━━━━━ Data extract

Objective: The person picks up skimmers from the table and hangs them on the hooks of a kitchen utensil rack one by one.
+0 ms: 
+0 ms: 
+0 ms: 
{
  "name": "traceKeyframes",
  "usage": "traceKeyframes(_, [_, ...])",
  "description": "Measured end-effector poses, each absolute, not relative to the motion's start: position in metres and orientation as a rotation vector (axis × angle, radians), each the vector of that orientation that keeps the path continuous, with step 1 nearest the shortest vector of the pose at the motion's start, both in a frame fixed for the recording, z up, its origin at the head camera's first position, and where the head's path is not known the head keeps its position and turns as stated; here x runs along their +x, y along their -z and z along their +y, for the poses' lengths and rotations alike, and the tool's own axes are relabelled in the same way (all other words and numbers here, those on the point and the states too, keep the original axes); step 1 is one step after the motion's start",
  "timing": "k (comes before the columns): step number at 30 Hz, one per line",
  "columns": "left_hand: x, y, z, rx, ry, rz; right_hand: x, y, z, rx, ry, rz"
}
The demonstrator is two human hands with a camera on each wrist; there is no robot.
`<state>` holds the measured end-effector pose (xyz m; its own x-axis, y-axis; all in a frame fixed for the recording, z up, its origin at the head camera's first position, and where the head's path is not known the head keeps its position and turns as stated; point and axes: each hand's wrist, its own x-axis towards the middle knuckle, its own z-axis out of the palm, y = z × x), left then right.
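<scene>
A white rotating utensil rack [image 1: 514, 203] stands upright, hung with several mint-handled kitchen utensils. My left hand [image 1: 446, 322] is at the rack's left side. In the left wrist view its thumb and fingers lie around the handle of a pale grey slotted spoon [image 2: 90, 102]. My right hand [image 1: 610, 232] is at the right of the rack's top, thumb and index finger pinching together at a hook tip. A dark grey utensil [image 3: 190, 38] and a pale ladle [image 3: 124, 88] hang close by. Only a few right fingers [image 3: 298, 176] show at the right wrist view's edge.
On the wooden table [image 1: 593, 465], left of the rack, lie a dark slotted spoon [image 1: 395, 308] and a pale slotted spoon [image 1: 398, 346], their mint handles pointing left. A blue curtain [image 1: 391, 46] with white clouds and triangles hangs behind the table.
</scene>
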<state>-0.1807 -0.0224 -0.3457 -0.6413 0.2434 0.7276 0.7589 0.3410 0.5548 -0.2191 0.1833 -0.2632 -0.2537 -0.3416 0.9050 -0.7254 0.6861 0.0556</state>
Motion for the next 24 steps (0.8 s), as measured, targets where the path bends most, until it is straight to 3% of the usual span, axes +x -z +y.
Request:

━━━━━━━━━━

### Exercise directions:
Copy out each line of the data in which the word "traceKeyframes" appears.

### Problem solution:
  "name": "traceKeyframes",
  "usage": "traceKeyframes(_, [_, ...])",

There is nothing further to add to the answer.